■ **PROBLEM TO WORK ON**:
The listing is to be repeated exactly, and its pictures are to be left out.

■ **DATA**:
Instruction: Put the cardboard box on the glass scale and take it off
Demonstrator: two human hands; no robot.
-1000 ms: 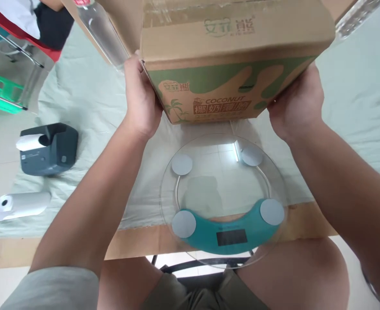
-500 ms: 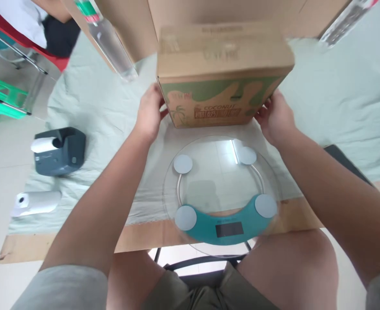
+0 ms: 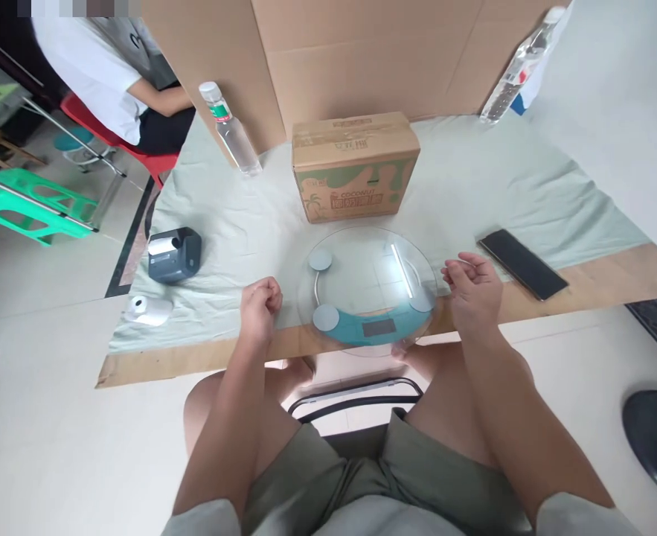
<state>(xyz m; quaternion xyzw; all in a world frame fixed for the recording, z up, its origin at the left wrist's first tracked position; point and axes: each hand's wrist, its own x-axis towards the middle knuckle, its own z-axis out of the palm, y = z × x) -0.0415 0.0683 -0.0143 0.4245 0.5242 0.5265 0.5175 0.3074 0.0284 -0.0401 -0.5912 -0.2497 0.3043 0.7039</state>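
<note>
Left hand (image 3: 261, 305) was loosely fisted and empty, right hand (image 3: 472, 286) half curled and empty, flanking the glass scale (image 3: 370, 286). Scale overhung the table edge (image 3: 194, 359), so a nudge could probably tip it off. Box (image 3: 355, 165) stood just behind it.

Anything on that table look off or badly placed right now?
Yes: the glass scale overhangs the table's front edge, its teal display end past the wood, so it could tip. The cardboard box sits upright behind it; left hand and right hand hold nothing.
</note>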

■ **OUTPUT FOR THIS TASK**:
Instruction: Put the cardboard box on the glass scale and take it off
Demonstrator: two human hands; no robot.
-1000 ms: 
-500 ms: 
+0 ms: 
<state>(xyz m; quaternion xyzw; all in a world frame fixed for the recording, z up, its origin at the left wrist's first tracked position; point and axes: each hand's wrist, its own x-axis towards the middle knuckle, its own z-axis out of the palm, y = z × x) -0.0415 0.0683 -0.0143 0.4245 0.5242 0.5265 0.5175 0.3074 0.0284 -0.0401 -0.5912 -0.2497 0.3043 0.7039</state>
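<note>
Left hand (image 3: 261, 305) was loosely fisted and empty, right hand (image 3: 472, 286) half curled and empty, flanking the glass scale (image 3: 370, 286). Scale overhung the table edge (image 3: 194, 359), so a nudge could probably tip it off. Box (image 3: 355, 165) stood just behind it.

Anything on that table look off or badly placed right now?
Yes: the glass scale overhangs the table's front edge, its teal display end past the wood, so it could tip. The cardboard box sits upright behind it; left hand and right hand hold nothing.
</note>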

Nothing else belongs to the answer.